The UEP trust had been taken from her church after “false accusations were made,” she says. Under Wisan, she sees its assets being dissipated “and our just wants and needs are having a very hard time being met.” The land and its harvests “have been basically stolen from us.”
Private ownership of the land, as envisioned by the UEP, she says, is “not the way we were understood to settle here.” Her cell phone rings, she answers it, and then she politely asks the UEP men and the reporter to leave. Boys dressed as cowboys, several on miniature ponies, watch from the corner. One of them suddenly gallops over as Wyler backs out onto the street. He stares at the truck’s occupants as he circles behind it—as if challenging the UEP employees—or driving them out. It’s a grinding glare that Wyler’s gotten used to.

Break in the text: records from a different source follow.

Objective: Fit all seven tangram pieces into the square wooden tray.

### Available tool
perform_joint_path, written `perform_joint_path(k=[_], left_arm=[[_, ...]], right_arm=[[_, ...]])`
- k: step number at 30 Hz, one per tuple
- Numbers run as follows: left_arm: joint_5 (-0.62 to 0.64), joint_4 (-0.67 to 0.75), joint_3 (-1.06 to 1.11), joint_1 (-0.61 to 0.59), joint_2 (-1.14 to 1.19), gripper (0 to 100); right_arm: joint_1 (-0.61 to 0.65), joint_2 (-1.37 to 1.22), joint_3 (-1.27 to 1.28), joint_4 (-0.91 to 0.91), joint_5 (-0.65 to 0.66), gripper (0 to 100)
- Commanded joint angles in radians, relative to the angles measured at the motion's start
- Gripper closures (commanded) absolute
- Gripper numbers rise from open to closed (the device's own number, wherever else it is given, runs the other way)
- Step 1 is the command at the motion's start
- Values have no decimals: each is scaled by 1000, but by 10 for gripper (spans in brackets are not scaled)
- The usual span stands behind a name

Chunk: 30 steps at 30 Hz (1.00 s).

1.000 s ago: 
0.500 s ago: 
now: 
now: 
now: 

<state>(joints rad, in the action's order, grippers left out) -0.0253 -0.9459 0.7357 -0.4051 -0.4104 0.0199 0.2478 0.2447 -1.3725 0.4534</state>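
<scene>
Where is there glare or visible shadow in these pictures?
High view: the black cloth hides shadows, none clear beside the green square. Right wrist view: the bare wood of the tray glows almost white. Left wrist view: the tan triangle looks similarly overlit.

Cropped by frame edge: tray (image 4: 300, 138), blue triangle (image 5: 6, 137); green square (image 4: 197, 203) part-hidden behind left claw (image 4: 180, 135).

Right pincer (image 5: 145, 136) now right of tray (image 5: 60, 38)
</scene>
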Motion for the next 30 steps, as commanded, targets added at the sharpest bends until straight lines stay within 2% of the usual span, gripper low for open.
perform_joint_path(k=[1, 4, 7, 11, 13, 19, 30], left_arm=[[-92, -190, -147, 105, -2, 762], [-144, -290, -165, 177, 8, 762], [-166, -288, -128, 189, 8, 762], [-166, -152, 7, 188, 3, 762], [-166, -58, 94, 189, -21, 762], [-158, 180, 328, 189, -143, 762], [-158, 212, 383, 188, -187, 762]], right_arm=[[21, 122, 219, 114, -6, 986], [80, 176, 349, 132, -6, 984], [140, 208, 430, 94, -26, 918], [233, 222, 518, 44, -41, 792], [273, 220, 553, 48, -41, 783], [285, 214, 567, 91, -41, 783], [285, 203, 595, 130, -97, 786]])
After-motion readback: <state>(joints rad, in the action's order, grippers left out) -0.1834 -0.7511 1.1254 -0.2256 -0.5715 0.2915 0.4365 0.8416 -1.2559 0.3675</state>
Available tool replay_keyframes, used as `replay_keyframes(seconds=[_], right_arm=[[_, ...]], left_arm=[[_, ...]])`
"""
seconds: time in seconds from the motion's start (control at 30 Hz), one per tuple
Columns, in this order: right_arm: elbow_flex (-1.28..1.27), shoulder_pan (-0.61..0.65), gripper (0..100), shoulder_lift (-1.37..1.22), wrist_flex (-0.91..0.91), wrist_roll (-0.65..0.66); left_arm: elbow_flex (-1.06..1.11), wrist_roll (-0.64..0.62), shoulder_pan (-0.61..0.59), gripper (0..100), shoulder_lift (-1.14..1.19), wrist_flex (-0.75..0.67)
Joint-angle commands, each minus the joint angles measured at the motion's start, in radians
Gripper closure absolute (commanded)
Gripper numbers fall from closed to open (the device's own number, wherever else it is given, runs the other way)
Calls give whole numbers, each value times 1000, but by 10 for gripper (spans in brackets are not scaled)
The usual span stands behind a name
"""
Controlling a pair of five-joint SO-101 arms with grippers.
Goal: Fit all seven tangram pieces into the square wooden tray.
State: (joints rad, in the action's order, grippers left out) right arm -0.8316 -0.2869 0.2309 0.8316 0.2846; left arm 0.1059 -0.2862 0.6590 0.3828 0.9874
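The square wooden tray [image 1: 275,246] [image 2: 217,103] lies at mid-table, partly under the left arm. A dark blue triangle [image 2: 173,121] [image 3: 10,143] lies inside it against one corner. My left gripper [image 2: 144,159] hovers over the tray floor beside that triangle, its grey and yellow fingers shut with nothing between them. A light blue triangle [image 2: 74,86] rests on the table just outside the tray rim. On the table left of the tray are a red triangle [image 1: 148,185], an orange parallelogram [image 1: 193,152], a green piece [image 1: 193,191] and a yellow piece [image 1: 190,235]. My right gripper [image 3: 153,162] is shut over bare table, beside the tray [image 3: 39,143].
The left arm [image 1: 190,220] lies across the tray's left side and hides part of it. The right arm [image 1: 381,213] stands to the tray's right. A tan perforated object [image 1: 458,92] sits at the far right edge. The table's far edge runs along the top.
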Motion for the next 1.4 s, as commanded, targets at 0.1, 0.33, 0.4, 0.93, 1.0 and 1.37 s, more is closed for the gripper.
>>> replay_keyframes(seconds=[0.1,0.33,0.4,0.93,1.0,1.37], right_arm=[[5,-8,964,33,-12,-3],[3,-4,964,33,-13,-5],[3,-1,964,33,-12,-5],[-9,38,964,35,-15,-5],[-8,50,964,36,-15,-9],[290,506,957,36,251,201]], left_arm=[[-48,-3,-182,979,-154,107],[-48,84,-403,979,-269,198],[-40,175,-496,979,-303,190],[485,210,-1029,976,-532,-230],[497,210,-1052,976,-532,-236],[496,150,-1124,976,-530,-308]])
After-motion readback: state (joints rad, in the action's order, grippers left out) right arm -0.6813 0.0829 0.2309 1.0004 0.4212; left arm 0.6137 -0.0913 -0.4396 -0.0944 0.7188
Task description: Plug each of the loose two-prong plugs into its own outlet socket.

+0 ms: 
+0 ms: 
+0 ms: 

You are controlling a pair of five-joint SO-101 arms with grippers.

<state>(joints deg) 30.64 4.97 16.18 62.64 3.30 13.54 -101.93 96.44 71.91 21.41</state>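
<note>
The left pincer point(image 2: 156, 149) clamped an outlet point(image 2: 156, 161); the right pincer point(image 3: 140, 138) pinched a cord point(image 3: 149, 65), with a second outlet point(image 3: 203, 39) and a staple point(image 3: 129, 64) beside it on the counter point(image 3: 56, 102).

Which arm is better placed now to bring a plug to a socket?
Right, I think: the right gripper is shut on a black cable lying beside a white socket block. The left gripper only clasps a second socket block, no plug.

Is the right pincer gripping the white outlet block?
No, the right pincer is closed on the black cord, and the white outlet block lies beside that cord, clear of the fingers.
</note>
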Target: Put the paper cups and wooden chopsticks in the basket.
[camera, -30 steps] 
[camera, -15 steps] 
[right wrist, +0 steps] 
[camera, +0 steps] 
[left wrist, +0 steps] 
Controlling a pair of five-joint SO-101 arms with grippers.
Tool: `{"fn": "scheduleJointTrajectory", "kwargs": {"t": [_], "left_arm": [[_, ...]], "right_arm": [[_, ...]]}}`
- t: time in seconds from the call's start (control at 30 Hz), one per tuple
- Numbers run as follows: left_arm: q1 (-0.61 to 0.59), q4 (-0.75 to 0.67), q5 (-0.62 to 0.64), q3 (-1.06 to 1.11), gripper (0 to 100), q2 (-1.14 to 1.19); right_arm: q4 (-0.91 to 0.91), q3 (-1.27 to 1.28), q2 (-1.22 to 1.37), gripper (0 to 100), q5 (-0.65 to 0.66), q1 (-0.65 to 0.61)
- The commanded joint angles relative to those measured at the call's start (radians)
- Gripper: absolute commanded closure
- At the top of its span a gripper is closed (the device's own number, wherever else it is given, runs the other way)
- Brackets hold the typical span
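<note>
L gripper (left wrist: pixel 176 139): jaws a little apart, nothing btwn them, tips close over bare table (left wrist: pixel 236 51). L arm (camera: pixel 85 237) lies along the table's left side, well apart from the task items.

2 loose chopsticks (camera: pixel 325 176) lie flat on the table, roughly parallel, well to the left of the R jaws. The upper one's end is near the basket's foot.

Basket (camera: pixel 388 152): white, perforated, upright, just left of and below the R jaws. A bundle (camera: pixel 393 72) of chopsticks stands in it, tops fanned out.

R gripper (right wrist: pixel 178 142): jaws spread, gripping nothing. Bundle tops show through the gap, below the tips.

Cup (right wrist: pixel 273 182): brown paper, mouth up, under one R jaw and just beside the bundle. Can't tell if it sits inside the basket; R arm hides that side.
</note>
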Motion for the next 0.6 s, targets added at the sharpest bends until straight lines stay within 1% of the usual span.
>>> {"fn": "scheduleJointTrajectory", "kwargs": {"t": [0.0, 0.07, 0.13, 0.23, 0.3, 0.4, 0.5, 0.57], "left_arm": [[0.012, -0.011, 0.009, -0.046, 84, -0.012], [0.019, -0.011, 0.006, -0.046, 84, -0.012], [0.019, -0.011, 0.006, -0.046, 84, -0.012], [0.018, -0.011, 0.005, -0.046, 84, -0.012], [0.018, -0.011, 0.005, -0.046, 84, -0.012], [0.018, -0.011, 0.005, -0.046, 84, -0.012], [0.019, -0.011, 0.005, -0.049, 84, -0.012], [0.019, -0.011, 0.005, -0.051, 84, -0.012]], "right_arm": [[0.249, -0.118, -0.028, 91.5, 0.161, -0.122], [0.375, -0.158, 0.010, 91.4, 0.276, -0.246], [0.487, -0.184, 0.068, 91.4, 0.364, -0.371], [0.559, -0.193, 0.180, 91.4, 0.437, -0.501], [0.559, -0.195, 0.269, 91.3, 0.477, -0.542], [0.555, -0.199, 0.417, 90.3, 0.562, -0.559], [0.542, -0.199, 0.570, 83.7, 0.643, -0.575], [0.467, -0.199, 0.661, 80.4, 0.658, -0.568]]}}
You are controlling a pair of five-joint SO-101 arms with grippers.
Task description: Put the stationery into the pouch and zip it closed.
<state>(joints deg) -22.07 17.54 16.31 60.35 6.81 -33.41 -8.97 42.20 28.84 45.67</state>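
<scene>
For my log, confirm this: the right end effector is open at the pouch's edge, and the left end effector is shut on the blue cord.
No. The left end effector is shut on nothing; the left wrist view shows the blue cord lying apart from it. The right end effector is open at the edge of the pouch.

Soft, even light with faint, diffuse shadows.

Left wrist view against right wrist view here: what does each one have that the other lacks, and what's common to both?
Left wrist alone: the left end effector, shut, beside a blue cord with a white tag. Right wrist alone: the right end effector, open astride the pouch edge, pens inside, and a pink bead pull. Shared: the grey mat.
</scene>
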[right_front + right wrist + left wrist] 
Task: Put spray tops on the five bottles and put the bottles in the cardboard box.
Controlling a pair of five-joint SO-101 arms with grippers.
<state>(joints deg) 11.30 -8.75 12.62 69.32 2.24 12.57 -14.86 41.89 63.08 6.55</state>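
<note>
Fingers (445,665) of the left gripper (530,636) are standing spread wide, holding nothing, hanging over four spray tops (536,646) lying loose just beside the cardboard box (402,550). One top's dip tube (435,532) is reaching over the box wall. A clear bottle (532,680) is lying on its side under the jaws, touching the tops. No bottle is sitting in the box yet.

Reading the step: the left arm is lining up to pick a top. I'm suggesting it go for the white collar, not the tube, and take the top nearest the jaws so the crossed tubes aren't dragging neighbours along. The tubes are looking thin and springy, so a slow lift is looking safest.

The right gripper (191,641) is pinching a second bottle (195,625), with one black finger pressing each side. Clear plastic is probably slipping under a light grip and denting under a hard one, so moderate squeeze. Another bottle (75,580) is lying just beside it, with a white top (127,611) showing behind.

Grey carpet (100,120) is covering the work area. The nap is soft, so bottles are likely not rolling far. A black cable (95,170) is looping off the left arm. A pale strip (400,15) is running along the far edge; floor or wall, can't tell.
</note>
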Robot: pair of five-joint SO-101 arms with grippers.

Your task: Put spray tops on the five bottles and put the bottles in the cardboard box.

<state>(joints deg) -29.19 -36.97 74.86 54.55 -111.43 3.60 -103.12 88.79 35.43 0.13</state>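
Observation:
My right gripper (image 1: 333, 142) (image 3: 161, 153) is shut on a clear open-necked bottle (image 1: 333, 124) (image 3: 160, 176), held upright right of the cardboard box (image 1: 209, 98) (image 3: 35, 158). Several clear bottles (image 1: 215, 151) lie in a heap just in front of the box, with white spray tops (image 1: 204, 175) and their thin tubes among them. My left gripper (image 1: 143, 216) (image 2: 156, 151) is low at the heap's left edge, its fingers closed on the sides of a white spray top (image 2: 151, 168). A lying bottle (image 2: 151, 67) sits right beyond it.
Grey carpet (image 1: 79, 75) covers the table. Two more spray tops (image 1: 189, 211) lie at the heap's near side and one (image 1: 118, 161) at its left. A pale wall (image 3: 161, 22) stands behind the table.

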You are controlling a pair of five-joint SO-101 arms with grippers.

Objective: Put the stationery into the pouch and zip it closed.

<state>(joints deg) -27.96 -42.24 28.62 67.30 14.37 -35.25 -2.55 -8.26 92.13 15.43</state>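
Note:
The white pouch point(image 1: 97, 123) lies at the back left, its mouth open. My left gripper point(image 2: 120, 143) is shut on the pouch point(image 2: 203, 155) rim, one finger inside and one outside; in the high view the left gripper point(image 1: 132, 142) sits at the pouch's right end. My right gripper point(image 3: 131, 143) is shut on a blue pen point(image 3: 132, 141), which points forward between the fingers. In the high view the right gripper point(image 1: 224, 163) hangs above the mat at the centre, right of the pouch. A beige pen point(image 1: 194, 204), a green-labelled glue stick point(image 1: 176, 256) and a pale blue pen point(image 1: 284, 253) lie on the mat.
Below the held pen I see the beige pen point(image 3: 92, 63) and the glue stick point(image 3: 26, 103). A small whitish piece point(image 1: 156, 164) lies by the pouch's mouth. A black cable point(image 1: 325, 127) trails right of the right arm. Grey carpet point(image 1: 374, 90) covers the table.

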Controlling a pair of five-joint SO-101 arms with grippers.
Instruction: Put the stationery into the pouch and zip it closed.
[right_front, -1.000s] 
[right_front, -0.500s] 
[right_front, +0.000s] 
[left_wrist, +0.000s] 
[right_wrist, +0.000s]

“How do you get that kind of hatred installed in a kid that young?” he wonders. “That takes some serious brainwashing.”
Wyler’s irritated with Penny Barlow.
“What right does she have to come and get that second house without permission and drive the people who were there out?” he asks. And while Penny Barlow cried foul about FLDS members discovering their home locks were changed by the trust while they were at work, the reality, in this case, Wyler says, is the opposite.
While Jethro Barlow is certain the Cookes will eventually receive utilities, he describes Hildale- Colorado City’s treatment of Ron Cooke as “reckless disregard for human life. The city has contrived the flimsiest, worst, most disingenuous reasons for not serving this family.”